If this piece were a Sophie book, what would it look like? You’d have the text, the piece you just read. I will have scanned in various drafts, from which you could read scrawled notes to myself in the margins. There would be lists of what I have been reading, listening to and working on during the process of writing about the Institute. You would be able to read the 1969 interview with Marshall McLuhan from Playboy; River of Shadows by Rebecca Solnit, Proust and Steinbeck’s often overlooked In Dubious Battle; an article about James Joyce’s cantankerous grandson and the ethics of copyright abuse. And as you read, you’d listen to Jeremiah Lockwood, Broken Social Scene, Amalia Rodrigues, hell, I could dump my entire music library into this thing and you could ride the shuffle the same as me. And don’t forget about Nathan Troi Anderson’s Shadows of Time, a book of black and white photographs of ancient petroglyphs juxtaposed with contemporary advertising. All of these media have influenced this piece. And this is what is important, influence, the influence of the individual to have control of the information he or she is expected to swallow, often times like a dose of castor oil (and now watch a Looney Toons cartoon where Bugs Bunny foists castor oil on Yosemite Sam).
Lastly, you would be able to add your own voice to what I have written.
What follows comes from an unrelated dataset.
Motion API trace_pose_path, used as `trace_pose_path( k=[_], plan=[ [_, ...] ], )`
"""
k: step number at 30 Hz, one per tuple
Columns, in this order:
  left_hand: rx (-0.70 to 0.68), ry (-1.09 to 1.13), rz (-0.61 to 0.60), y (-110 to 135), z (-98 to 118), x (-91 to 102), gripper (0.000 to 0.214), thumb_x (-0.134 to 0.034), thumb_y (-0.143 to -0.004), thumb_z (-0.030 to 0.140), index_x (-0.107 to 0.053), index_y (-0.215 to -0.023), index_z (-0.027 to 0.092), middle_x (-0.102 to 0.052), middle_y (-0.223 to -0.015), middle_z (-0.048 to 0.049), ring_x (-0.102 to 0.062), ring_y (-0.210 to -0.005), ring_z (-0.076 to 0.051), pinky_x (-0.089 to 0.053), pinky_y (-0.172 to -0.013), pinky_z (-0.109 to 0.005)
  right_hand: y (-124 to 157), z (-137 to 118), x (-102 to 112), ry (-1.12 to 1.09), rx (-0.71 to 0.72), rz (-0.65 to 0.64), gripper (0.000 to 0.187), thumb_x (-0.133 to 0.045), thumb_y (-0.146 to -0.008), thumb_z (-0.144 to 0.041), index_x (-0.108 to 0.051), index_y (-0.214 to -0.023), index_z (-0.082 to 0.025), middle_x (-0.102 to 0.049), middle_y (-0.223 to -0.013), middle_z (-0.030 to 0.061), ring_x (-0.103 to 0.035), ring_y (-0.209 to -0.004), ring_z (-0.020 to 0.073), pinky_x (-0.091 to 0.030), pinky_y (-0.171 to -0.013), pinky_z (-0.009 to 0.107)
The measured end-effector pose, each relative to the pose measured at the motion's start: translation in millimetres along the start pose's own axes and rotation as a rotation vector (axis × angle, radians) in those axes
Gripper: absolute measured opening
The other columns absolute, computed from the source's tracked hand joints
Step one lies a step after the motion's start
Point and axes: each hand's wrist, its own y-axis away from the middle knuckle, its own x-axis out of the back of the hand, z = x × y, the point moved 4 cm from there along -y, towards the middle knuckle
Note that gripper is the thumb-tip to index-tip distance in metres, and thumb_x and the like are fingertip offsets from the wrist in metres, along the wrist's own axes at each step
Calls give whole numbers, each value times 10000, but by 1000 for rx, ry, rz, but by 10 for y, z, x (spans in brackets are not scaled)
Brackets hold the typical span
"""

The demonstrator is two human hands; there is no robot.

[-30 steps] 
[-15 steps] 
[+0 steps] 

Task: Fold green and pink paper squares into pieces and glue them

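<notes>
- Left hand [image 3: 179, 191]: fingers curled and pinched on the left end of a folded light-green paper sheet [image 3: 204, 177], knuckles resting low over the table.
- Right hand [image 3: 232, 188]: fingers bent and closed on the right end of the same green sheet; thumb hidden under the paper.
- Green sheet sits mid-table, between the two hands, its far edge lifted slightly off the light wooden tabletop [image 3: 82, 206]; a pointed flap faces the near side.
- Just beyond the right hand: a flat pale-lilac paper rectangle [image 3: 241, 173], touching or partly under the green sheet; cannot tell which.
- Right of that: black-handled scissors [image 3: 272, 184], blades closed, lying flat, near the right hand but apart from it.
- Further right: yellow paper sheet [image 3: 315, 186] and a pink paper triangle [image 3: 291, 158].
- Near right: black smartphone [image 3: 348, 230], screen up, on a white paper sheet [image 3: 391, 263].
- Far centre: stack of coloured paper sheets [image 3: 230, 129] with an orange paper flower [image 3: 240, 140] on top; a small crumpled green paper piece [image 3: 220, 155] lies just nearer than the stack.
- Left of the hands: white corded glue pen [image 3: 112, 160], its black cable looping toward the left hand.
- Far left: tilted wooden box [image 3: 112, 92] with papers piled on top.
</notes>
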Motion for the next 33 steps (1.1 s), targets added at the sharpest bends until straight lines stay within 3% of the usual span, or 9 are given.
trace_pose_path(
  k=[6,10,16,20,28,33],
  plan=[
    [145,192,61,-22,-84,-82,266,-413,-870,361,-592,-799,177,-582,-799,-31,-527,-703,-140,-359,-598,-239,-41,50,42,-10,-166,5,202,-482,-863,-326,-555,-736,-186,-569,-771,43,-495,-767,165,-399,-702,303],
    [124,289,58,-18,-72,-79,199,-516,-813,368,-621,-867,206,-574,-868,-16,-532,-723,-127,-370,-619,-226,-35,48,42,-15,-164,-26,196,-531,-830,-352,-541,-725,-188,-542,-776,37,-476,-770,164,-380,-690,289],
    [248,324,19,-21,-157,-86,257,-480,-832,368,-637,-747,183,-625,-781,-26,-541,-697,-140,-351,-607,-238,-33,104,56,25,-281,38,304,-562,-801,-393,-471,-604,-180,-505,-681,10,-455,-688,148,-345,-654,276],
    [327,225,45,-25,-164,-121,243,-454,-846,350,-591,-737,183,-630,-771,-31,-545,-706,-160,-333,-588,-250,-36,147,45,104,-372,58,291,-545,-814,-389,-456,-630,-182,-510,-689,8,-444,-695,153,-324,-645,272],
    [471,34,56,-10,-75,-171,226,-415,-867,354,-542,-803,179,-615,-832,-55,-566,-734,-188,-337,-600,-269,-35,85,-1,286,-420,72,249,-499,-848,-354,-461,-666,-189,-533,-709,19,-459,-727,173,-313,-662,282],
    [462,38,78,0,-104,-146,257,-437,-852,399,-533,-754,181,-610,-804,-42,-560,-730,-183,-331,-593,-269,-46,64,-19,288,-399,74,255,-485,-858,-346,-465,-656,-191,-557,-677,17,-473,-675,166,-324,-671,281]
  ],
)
You could call this a bunch of futurist hogwash; you could use a single sentence as the point of departure for your own piece about information economies, or McLuhan, or Bob Stein and the Institute for the Future of the Book, and it would all be welcomed as the essence of how information should be relayed and ricocheted today, in a space you can always step outside of and call your own, creating an inside that is always outside the box.